_Task details:_
Would you copy the listing below exactly, keeping the pictures out?
Source data section start
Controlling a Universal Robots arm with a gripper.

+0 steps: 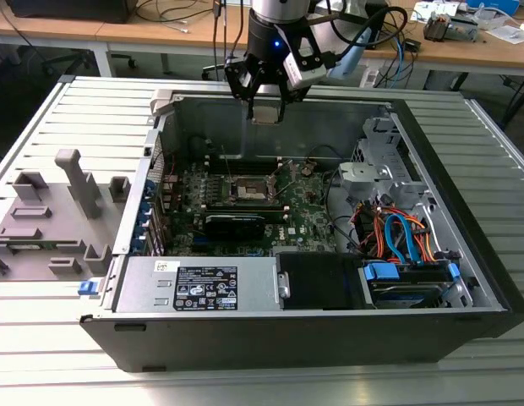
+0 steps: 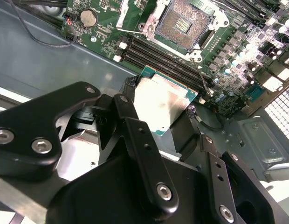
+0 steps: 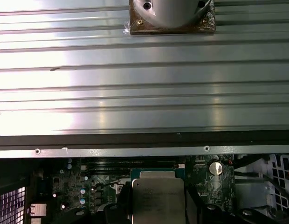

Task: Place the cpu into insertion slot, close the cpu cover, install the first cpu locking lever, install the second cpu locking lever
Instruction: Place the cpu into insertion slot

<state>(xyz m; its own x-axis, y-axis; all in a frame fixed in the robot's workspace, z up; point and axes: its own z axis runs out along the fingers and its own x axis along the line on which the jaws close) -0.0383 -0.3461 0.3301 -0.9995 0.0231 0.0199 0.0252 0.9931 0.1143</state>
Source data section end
_Task result:_
Controlling a Universal Robots arm with a gripper.

+0 steps: 
+0 steps: 
+0 steps: 

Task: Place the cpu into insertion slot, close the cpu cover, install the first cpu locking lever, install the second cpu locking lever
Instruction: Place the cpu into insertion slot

<state>(xyz m; its own x-axis, y-axis; all in a frame fixed in the robot's workspace, z up; point and axes: its own z axis runs out along the fingers and its own x axis along the line on which the jaws close) -0.0383 -0.3461 0.3301 -0.9995 0.0231 0.0199 0.0252 0.9931 0.1143</state>

This response is complete, and nothing else is pending.